[[ Records supplied, beginning ]]
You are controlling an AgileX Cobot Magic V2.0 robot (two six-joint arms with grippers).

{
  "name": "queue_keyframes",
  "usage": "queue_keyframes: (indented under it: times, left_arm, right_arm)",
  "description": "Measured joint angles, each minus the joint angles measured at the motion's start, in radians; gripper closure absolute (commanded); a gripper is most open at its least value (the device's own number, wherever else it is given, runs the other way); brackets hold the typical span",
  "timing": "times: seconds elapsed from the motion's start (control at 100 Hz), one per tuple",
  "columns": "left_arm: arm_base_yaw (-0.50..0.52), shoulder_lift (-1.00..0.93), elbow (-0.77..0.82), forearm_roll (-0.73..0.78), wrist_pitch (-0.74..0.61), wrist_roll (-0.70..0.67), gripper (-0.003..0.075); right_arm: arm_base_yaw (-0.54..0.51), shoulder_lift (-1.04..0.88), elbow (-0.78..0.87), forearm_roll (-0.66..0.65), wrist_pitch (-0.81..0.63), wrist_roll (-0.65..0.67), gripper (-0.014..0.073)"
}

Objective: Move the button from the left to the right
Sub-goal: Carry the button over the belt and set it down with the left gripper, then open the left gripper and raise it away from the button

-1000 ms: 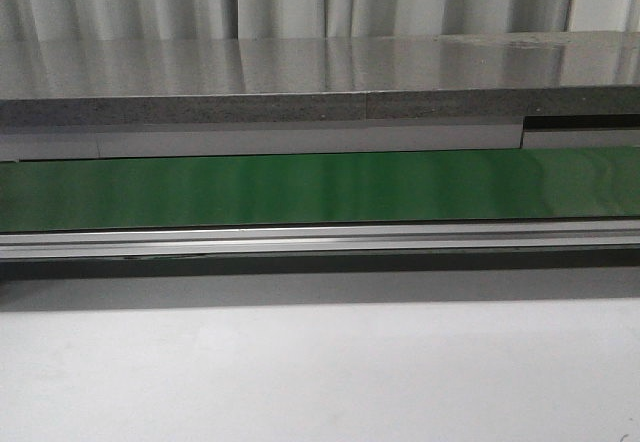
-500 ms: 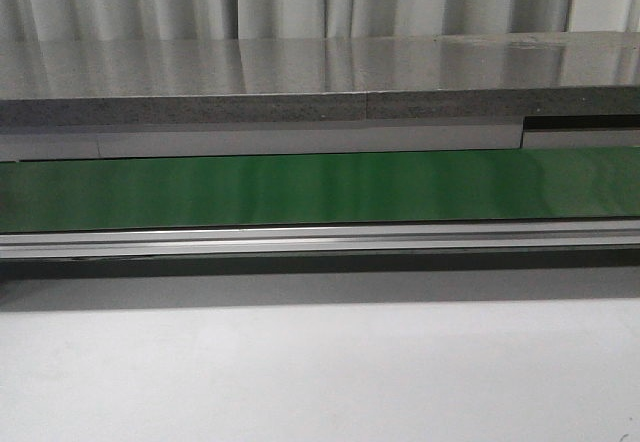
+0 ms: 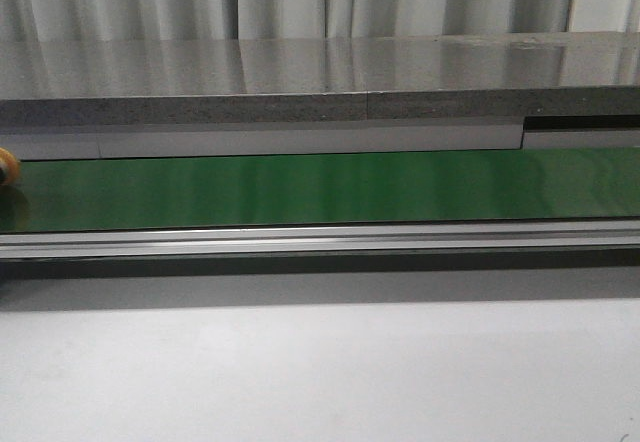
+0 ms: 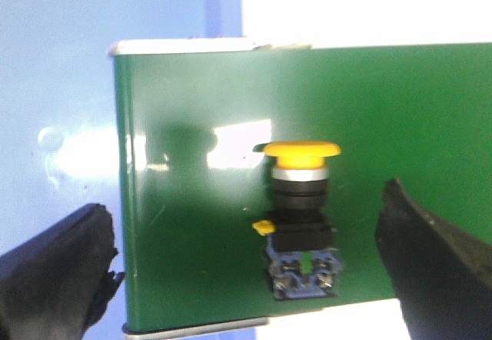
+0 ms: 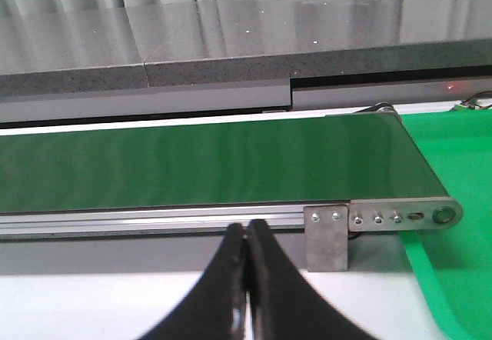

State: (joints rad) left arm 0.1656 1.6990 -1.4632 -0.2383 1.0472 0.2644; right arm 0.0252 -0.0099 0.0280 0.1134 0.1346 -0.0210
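Lying on green belt (image 4: 192, 225), button (image 4: 301, 215) between spread left hand (image 4: 254, 271) fingers

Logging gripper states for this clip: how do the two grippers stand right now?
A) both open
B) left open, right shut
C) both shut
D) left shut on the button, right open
B: the left gripper has its fingers spread wide either side of the button on the green belt, untouched, while the right gripper has its fingertips pressed together on nothing.

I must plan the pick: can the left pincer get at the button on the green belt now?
Probably yes. The left pincer is open, the button lies between its fingers on the green belt, and nothing blocks it.
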Motion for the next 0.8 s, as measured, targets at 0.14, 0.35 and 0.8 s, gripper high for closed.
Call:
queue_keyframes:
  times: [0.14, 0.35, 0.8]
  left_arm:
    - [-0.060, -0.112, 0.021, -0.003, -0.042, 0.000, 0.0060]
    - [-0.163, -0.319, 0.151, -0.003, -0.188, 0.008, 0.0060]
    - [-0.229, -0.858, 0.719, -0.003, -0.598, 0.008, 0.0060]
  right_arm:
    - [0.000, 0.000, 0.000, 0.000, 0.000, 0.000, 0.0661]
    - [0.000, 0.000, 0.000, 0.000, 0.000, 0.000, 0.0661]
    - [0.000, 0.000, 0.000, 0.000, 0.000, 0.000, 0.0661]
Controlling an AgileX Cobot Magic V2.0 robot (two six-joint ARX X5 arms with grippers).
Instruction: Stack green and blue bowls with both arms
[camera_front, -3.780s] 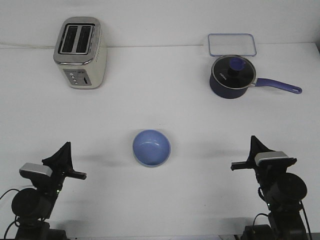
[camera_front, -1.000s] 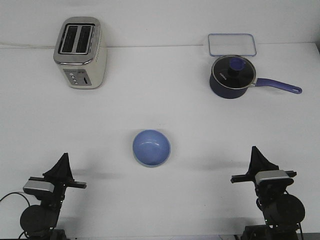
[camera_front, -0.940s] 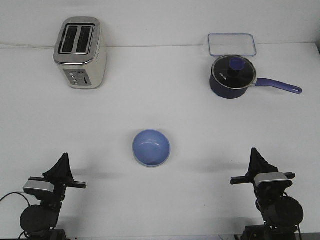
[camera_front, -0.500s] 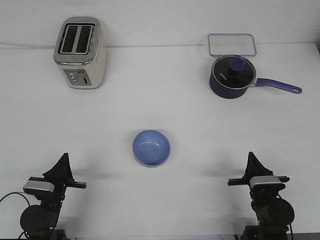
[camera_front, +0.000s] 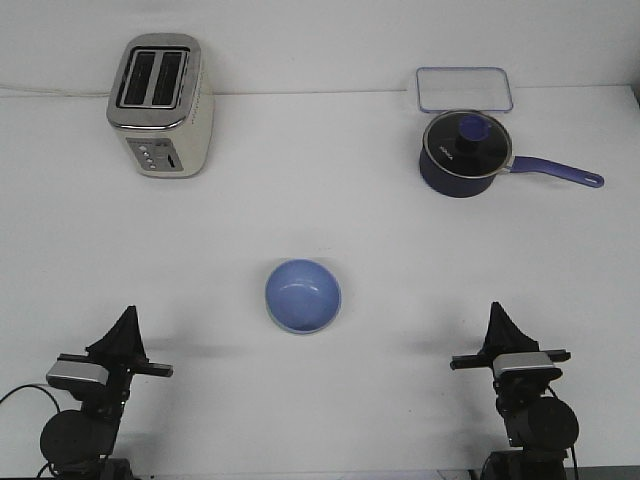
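Nearest, at the front edge of the white desk (camera_front: 330, 215): left claw (camera_front: 125, 322) at the left corner, right claw (camera_front: 497, 317) at the right corner, both black, pointed, aimed away over the desk, both clear of everything, gripping nothing. Fingers pressed into a single point on each, so narrow by the look of it, though impossible to tell for certain from this angle. Behind each claw a grey-silver wrist block, a thin black crossbar, then the round black arm joint at the bottom of the view. Farther in, roughly midway between the two claws and a little left of centre: blue bowl (camera_front: 303, 295), upright, open side up, alone on bare desk, well apart from both claws. A pale rim showing along its near lower edge; whether that belongs to a green bowl underneath cannot be told. Farther back on the right: dark navy saucepan (camera_front: 463, 153) with lid on, blue handle pointing right. Just behind it, touching or nearly so: clear rectangular tray (camera_front: 465, 88) with a blue edge, lying flat. Far left, near the back: cream and silver two-slot toaster (camera_front: 161, 105), upright, controls facing forward.
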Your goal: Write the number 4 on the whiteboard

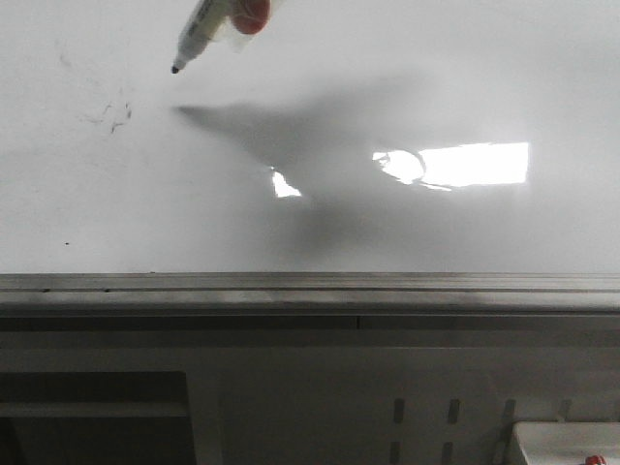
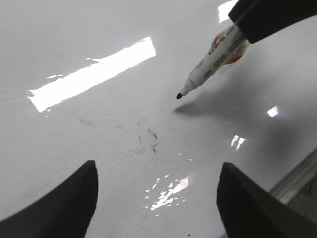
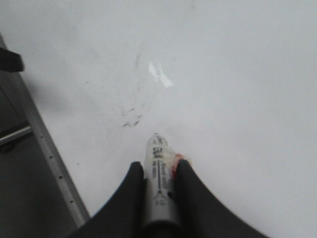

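Your right gripper (image 3: 158, 173) is clamped on the marker (image 2: 210, 62), its tip just off the whiteboard (image 1: 407, 87), near faint smudges (image 1: 114, 114). No 4 is drawn there yet, so you are at the approach. Next, touch the tip down and start the slanted stroke. Your left gripper (image 2: 156, 196) hangs spread apart, holding nothing.

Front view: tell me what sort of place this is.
Probably an office or lab workstation: a glossy whiteboard lying flat with a grey metal rail, a marker held in the right hand, and a perforated cabinet panel below.
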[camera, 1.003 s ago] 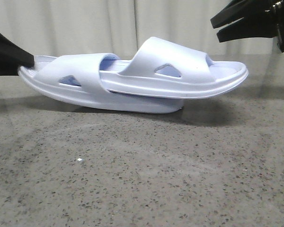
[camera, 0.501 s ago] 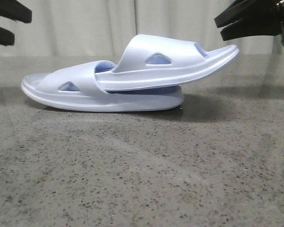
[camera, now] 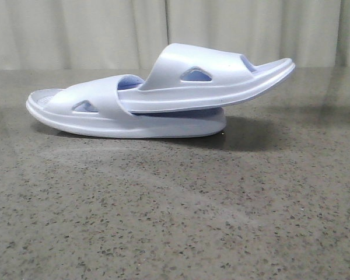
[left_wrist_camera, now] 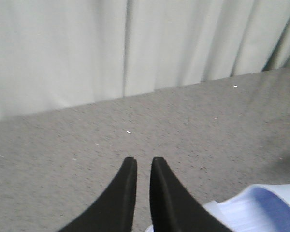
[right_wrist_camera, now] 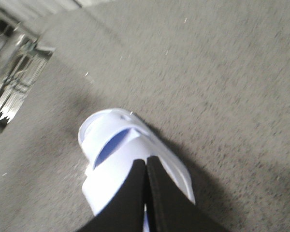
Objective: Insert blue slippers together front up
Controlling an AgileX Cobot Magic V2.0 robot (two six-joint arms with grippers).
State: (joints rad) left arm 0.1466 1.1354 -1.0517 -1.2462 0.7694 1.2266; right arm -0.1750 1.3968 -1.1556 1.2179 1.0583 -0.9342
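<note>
The two blue slippers lie nested in the middle of the table. The lower slipper [camera: 99, 116] lies flat. The upper slipper [camera: 210, 76] has its end pushed under the lower one's strap, and its free end is tilted up to the right. Neither gripper shows in the front view. My left gripper [left_wrist_camera: 143, 160] hangs over bare table with a narrow gap between its fingers and holds nothing; a slipper edge [left_wrist_camera: 261, 208] shows beside it. My right gripper [right_wrist_camera: 146, 160] is shut and empty, above a slipper [right_wrist_camera: 111, 159].
The grey speckled tabletop [camera: 175, 221] runs back to a white curtain [camera: 105, 29]. A metal frame [right_wrist_camera: 14, 82] stands at the table's edge in the right wrist view.
Both grippers have drawn back out of the front view. The left one let go of the lower slipper's end. The pair settled on the table and has stayed still.
</note>
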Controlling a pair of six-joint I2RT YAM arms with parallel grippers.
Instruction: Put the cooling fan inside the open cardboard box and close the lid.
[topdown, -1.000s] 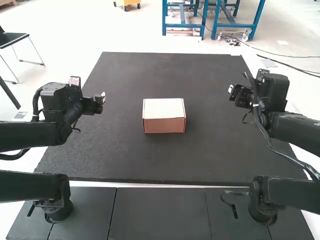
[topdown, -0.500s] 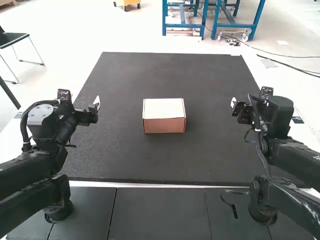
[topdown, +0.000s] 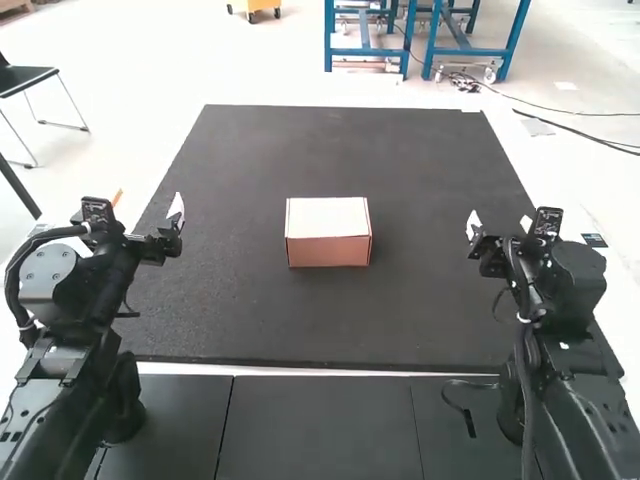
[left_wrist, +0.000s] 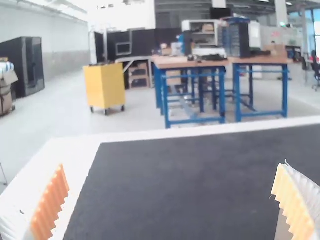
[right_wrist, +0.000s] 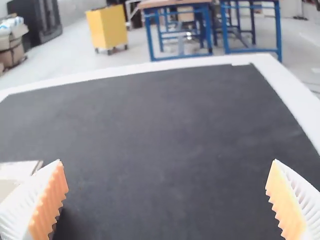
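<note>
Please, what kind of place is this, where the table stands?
Probably a robotics workshop or factory hall: blue metal-frame workbenches and a yellow wheeled cabinet stand on a wide pale floor, and a closed brown cardboard box sits on a black textured table mat.

Your cardboard box (topdown: 328, 231): tan-brown front, paler cream top; mat (topdown: 400, 160) beneath it black, finely speckled; table (left_wrist: 65, 150) margin around the mat plain white; your left tool (left_wrist: 170, 210) and right tool (right_wrist: 165, 200): white ribbed fingers, orange saw-toothed pads (right_wrist: 47, 200) on inner faces.
</note>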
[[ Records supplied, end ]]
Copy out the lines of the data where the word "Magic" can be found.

Task response
You are controlling an AgileX Cobot Magic V2.0 robot (two six-joint arms with grippers).
Controlling an AgileX Cobot Magic V2.0 robot (two six-joint ARX X5 arms with grippers).
Controlling an AgileX Cobot Magic V2.0 robot (two six-joint arms with grippers).

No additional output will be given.